Die Fahrt war beendigt, und man stieg aus. Doktor Marssen bot Miß Rosy den Arm und ging mit ihr voran. Rolf folgte mit Karolinen, und so blieben Edda und Franz die letzten, die den Berg zu ersteigen begannen.

»Geht es weit und steil hinauf?« fragte Edda, als sie den ihr freundlich dargebotenen Arm annahm.

»Fürchten Sie sich heute vor dem Klettern?« lautete die Frage zurück.

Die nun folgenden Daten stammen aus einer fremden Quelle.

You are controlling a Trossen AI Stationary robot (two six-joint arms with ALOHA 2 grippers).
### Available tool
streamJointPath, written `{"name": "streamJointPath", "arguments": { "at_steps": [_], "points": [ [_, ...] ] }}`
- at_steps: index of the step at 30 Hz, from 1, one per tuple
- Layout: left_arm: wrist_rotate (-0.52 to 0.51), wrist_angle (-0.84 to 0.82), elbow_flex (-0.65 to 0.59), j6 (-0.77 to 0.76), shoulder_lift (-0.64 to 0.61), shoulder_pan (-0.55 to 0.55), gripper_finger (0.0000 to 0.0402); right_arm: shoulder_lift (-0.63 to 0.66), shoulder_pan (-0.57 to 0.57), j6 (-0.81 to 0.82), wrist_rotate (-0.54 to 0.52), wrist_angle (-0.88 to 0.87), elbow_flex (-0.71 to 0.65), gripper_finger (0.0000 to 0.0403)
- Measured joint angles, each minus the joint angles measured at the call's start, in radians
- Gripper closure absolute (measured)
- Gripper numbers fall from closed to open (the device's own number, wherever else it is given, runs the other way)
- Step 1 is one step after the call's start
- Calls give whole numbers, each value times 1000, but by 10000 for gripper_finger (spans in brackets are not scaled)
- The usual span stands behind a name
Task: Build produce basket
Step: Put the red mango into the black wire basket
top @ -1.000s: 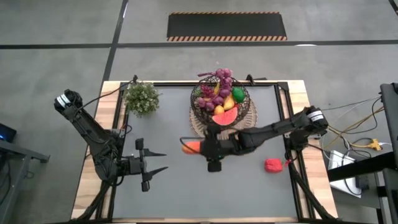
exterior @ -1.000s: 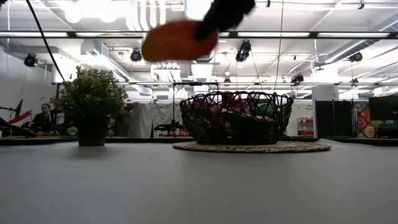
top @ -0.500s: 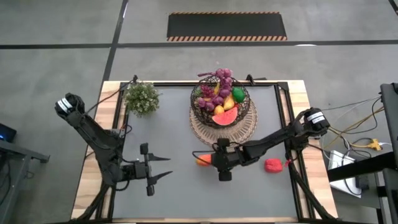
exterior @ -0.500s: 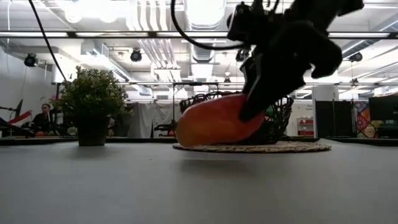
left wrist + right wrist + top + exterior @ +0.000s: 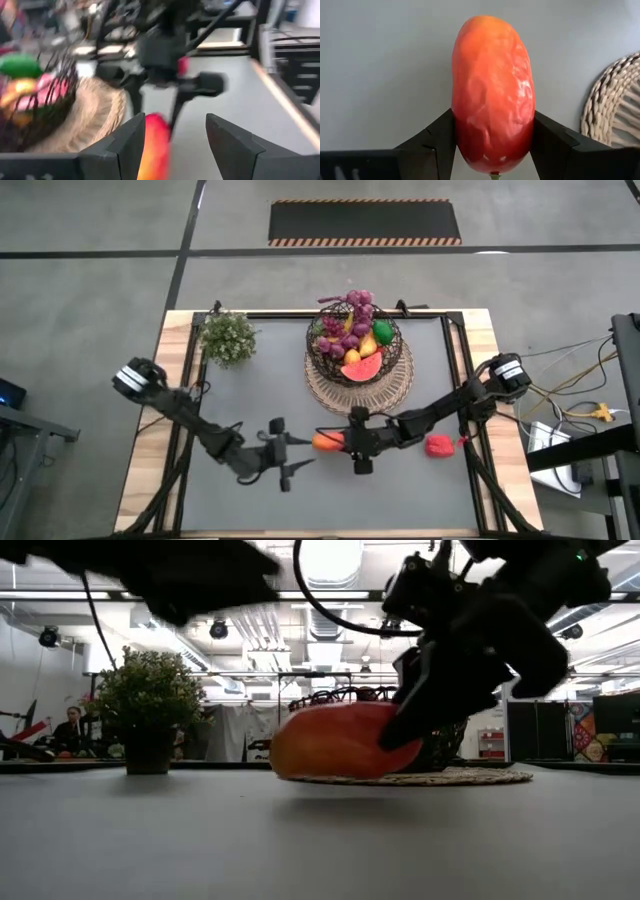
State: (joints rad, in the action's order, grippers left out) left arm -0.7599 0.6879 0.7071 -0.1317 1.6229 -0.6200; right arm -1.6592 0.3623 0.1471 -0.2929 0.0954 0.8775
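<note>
The orange-red mango (image 5: 324, 442) is in my right gripper (image 5: 341, 442), which is shut on it low over the table's middle, nearer than the woven mat (image 5: 392, 385). In the low view the mango (image 5: 335, 740) hangs just above the tabletop. My left gripper (image 5: 305, 453) is open and stands right at the mango's free end; in its wrist view the mango (image 5: 154, 145) shows beside one of its fingers (image 5: 131, 142), touching or not I cannot tell. The dark wire basket (image 5: 313, 340) sits on the mat, holding grapes, a watermelon slice, a lime and yellow fruit. My right gripper pinches the mango's stem end (image 5: 492, 150) between its two fingers (image 5: 440, 140), one on each flank. The fingers come level from the table's right and lie along the fruit. The mango sticks out past the fingertips toward the table's left, lifted just clear of the tabletop.
A red toy fruit (image 5: 438, 445) lies on the table right of my right arm. A bushy green plant (image 5: 228, 337) stands at the far left corner. Bare grey tabletop spreads along the near edge and on the left.
My right gripper has carried the mango down from high above the table and a little toward the near edge, stopping just over the tabletop. My left arm has swung toward the table's right, bringing its open gripper up to the mango's free end.
</note>
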Motion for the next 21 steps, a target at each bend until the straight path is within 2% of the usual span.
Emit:
{"name": "streamJointPath", "arguments": {
  "at_steps": [5, 9, 17, 21],
  "points": [
    [17, -12, 0, -130, 74, 78, 210, 0, 2, 12, -5, -1, -23, 212],
    [134, -26, 0, -203, 127, 132, 202, -1, 2, 13, -6, -1, -29, 212],
    [160, -24, 0, -229, 207, 188, 130, -1, 2, 10, -6, -1, -29, 211],
    [217, -22, 0, -202, 228, 194, 113, -1, 2, 10, -5, 0, -29, 211]
  ]
}}
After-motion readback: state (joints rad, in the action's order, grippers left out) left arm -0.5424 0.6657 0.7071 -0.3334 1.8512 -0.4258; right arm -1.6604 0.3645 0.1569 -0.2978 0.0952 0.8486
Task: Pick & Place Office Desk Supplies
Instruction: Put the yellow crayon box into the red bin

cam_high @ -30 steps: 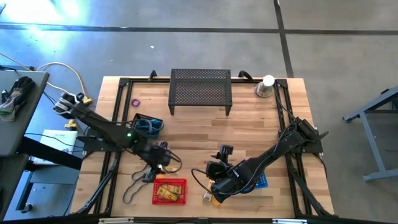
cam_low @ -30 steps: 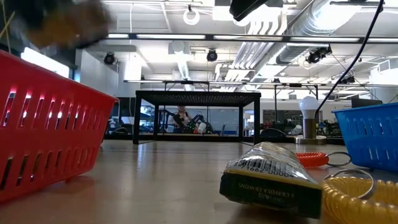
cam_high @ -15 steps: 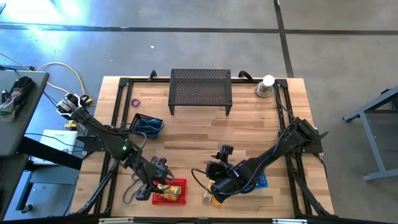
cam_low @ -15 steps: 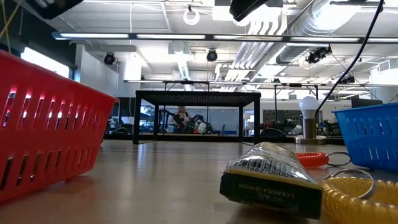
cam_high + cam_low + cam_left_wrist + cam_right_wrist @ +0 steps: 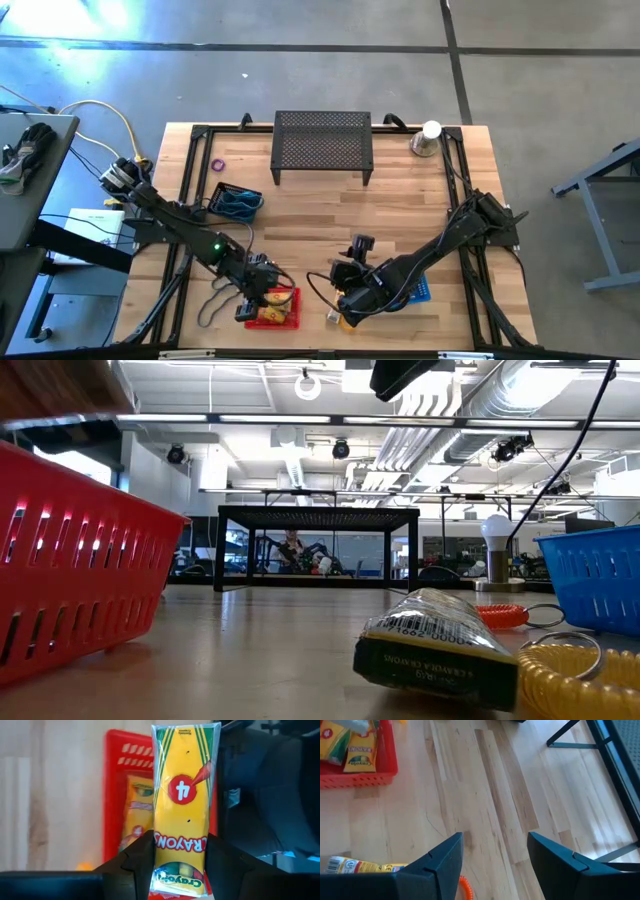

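My left gripper (image 5: 266, 293) hovers over the red basket (image 5: 274, 309) near the table's near edge, shut on a yellow crayon pack (image 5: 182, 795). More crayon packs (image 5: 138, 805) lie inside that basket. My right gripper (image 5: 495, 837) is open, low over bare wood right of the red basket. Next to it lie another crayon pack (image 5: 440, 650), a yellow coil (image 5: 580, 675) and an orange coil (image 5: 500, 615). A dark tray with teal loops (image 5: 237, 201) and a purple ring (image 5: 217, 165) sit toward the far left. My left gripper pinches the crayon pack between its two fingers, one on each long edge, close to the end by the lettering (image 5: 180, 842). The pack reaches forward past the fingertips, along the fingers. It is lifted clear, above the red basket (image 5: 117, 780).
The black mesh stand (image 5: 322, 143) stands at the far middle, and the silver cone with a white ball (image 5: 428, 138) at the far right corner. A blue basket (image 5: 417, 291) lies under the right arm. Bare wood shows in the table's middle.
My left gripper has carried the crayon pack toward the table's near edge, from the bare wood left of centre to above the red basket. It has stayed shut on the pack. My right arm has kept still.
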Action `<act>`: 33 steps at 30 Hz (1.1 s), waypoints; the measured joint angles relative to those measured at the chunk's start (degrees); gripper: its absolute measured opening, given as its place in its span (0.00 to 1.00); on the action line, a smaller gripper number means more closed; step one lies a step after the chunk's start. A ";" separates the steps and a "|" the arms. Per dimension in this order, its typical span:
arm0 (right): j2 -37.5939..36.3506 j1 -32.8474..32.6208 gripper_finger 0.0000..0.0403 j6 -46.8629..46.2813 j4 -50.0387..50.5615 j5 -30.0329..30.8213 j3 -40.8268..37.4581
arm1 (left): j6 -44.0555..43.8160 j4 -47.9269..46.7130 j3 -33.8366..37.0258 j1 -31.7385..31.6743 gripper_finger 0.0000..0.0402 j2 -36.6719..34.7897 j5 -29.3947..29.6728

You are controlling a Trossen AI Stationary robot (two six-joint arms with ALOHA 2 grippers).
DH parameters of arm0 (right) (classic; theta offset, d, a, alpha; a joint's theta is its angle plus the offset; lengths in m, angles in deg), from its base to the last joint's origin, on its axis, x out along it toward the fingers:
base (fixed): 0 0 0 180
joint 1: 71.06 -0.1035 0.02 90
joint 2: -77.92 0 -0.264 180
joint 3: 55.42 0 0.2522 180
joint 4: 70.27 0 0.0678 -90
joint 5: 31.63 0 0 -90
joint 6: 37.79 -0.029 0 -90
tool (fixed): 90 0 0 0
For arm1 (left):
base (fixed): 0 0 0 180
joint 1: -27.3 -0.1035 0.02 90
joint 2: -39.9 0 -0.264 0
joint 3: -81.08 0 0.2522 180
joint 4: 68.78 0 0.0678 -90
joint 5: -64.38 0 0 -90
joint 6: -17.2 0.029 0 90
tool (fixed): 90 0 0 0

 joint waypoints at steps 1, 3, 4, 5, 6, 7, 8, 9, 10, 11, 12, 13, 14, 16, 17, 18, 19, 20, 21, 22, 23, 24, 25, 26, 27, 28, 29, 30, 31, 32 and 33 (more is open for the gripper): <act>0.23 0.05 0.52 0.00 -0.01 -0.11 0.00 | -0.07 -0.50 0.00 -0.16 0.36 0.00 0.05; 0.47 0.05 0.52 0.02 0.03 -0.30 -0.02 | -0.10 -0.77 0.00 -0.20 0.36 0.00 0.04; 0.47 0.05 0.52 0.07 0.02 -0.31 -0.02 | -0.08 -0.80 0.00 -0.20 0.36 0.00 0.03; 0.42 0.05 0.52 0.19 0.01 -0.24 0.00 | -0.08 -0.76 0.00 -0.20 0.36 0.00 -0.01; 0.40 0.05 0.52 0.22 0.01 -0.26 0.00 | -0.08 -0.72 0.00 -0.13 0.36 0.00 -0.03; 0.40 0.05 0.52 0.23 0.01 -0.28 0.00 | -0.08 -0.72 0.00 -0.13 0.36 0.00 -0.03; 0.40 0.05 0.52 0.24 0.01 -0.28 0.00 | -0.08 -0.68 0.00 -0.02 0.36 0.02 -0.05; 0.40 0.05 0.52 0.24 0.01 -0.28 0.00 | -0.05 -0.58 0.00 0.21 0.36 0.02 -0.01; 0.40 0.05 0.52 0.24 0.00 -0.26 0.00 | 0.28 -0.62 0.00 0.43 0.36 0.02 0.01; 0.40 0.05 0.52 0.28 0.00 -0.26 0.00 | 0.43 -0.70 0.00 0.63 0.36 0.02 0.00; 0.40 0.05 0.52 0.34 0.01 -0.28 0.00 | 0.56 -0.70 0.00 0.91 0.36 0.02 -0.04; 0.40 0.05 0.52 0.46 0.01 -0.28 0.00 | 0.58 -0.79 0.00 1.10 0.36 0.02 0.29; 0.40 0.05 0.52 0.46 0.01 -0.28 0.00 | 0.77 -1.04 0.00 1.26 0.36 0.02 1.05; 0.40 0.05 0.52 0.46 0.01 -0.27 0.00 | 0.49 -1.18 0.00 1.27 0.36 0.02 1.61; 0.40 0.05 0.52 0.48 0.01 -0.28 0.00 | -0.22 -1.18 0.00 1.24 0.36 0.02 1.35; 0.40 0.05 0.52 0.52 0.01 -0.27 0.00 | -0.82 -1.17 0.00 1.21 0.36 0.02 0.91; 0.40 0.05 0.52 0.56 -0.01 -0.26 0.00 | -1.42 -1.14 0.00 1.20 0.36 0.04 0.79; 0.40 0.05 0.52 0.57 -0.01 -0.26 0.00 | -2.43 -1.16 0.00 1.20 0.36 0.04 0.98; 0.40 0.05 0.52 0.58 0.01 -0.27 0.00 | -3.24 -1.17 0.00 1.20 0.36 0.07 1.19; 0.40 0.05 0.52 0.64 0.01 -0.28 0.00 | -3.42 -1.29 0.00 1.21 0.36 0.07 1.12; 0.40 0.05 0.52 0.68 0.00 -0.26 0.00 | -2.66 -1.46 0.00 1.22 0.36 0.07 1.04; 0.40 0.05 0.52 0.65 0.00 -0.26 0.00 | -1.68 -1.46 0.00 1.22 0.36 0.07 1.00; 0.40 0.05 0.52 0.61 0.01 -0.26 0.00 | -0.86 -1.47 0.00 1.22 0.36 0.07 1.00; 0.40 0.05 0.52 0.59 0.01 -0.28 0.00 | -0.70 -1.56 0.00 1.22 0.36 0.07 1.04; 0.40 0.05 0.52 0.59 0.01 -0.28 0.00 | -1.16 -1.57 0.00 1.22 0.36 0.07 1.06; 0.40 0.05 0.52 0.57 0.01 -0.27 0.00 | -2.73 -1.55 0.00 1.20 0.36 0.07 1.06; 0.40 0.04 0.52 0.55 0.01 -0.28 0.00 | -4.57 -1.55 0.00 1.09 0.36 0.07 1.06; 0.40 -0.06 0.52 0.55 0.01 -0.28 0.00 | -5.60 -1.58 0.00 0.94 0.36 0.07 1.06; 0.40 -0.13 0.52 0.56 0.01 -0.29 0.00 | -5.58 -1.59 0.00 0.90 0.36 0.07 1.14; 0.40 -0.20 0.52 0.65 0.00 -0.39 0.01 | -4.71 -1.59 0.00 1.05 0.36 0.07 1.33; 0.38 -0.27 0.52 0.95 -0.01 -0.78 0.02 | -3.49 -1.56 0.00 1.33 0.36 0.30 1.81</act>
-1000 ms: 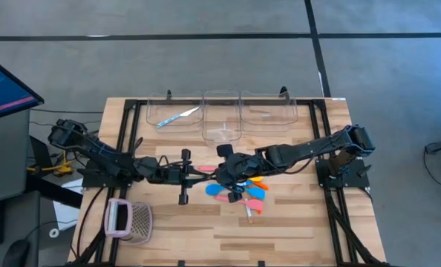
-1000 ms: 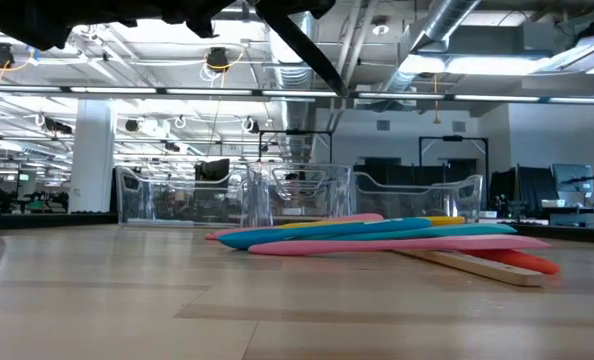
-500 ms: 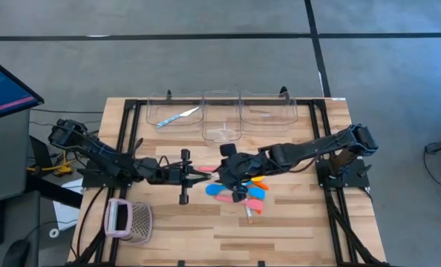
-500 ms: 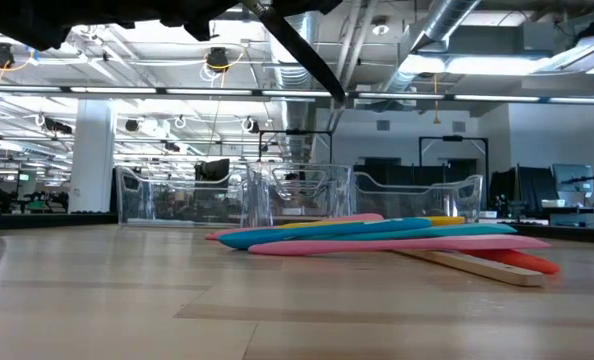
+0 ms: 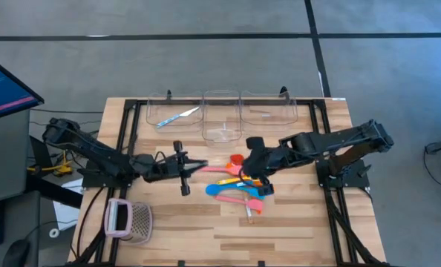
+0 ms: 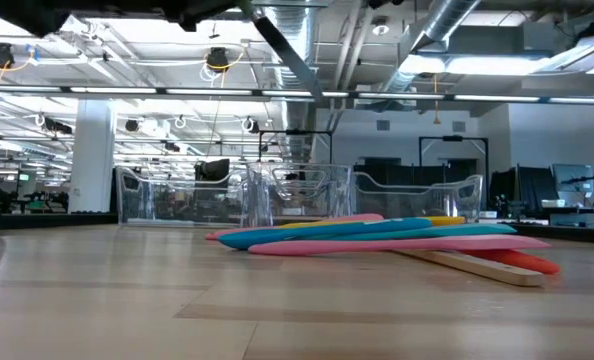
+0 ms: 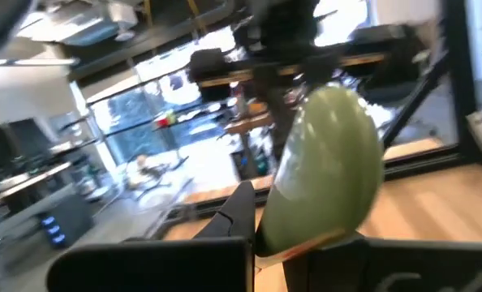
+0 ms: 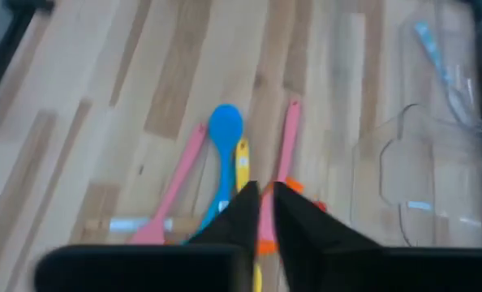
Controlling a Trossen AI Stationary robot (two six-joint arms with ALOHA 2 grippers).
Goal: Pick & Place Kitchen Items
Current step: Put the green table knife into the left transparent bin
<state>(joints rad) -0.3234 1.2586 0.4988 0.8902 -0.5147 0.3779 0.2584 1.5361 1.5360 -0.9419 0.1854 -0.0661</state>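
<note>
High view: the left gripper [image 5: 193, 165] hangs above the table at 9 o'clock from the utensil pile, its jaws pinching a pale green spoon [image 5: 200, 165]. The right gripper [image 5: 252, 169] sits over the pile's 1 o'clock side, beside the red spatula head [image 5: 236, 159]. The yellow spoon [image 5: 226, 180], blue spoon [image 5: 217, 190] and 2 pink spoons [image 5: 226, 198] lie fanned toward 7 o'clock. 3 clear bins [image 5: 222, 126] stand at 12 o'clock; the left one already holds teal-handled cutlery [image 5: 177, 116].

Low view: the pile lies flat and overlapping, the blue spoon across a pink one, with the wooden handle [image 6: 477, 265] underneath. Neither gripper's tips show here.

Left wrist view: the spoon's bowl sticks out past the fingers [image 7: 234, 217], gripped low on its neck. I judge this grip long-levered, so carry it level toward 12 o'clock and release low inside a bin.

Right wrist view: the fingers [image 8: 243, 207] are nearly pressed together, a slim gap between them and nothing visibly held. They need spreading before descending on 1 handle, ideally the outlying pink one.
</note>
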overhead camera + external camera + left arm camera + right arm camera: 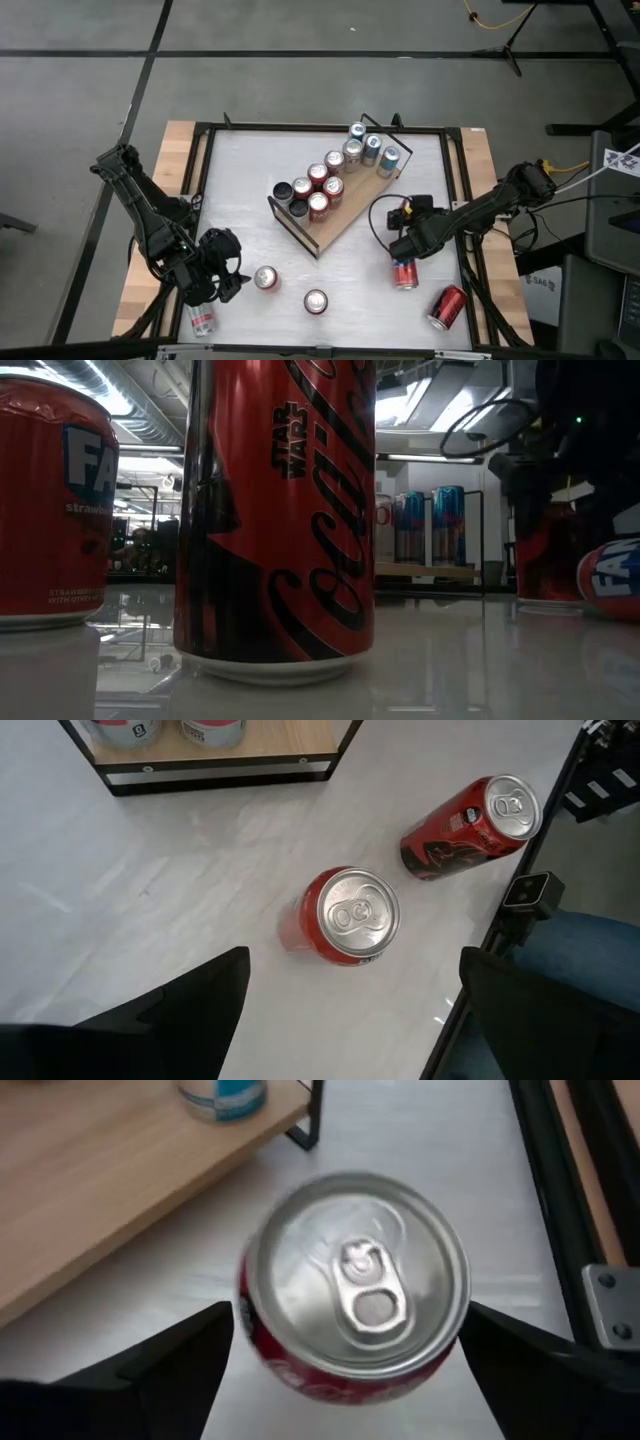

»Ich fürchte nichts, das wissen Sie, aber ich habe so lange gesessen, daß ich glaube, das Steigen wird mir schwer werden.«

»Dann vergessen Sie die alte Regel nicht, zu schweigen, wenn man einen Berg ersteigt. Übrigens brauchen wir im bequemsten Schritt und auf guten Wegen nur zwanzig Minuten zu gehen, und wenn Sie keine Lust haben, den steilen Weg nach den oberen Wasserfällen zu erklettern, so finden Sie auch die schönste Gelegenheit, sie von unten zu bewundern.«

»Sie vergessen Ihre eigene Regel, schweigen Sie und sparen Sie Ihren Atem.«

»Sie haben recht. Wer weiß, wozu man ihn noch gebrauchen kann.«

So setzten denn die drei Paare ruhig ihren Gang fort, besichtigten unterwegs die niedlichen Brücken, unter welchen der über elfhundert Fuß herabstürzende Bach fortrauscht und schäumende Wellen aufwirft, und langten endlich auf dem Plateau an, wo diejenigen, die noch nicht hier gewesen, erstaunt waren, einen reizenden Park mit prachtvollen Bäumen und vielen kunstsinnigen Anlagen zu finden, wie man sie nur an wenigen Orten in der Ebene so schön und anmutig sieht.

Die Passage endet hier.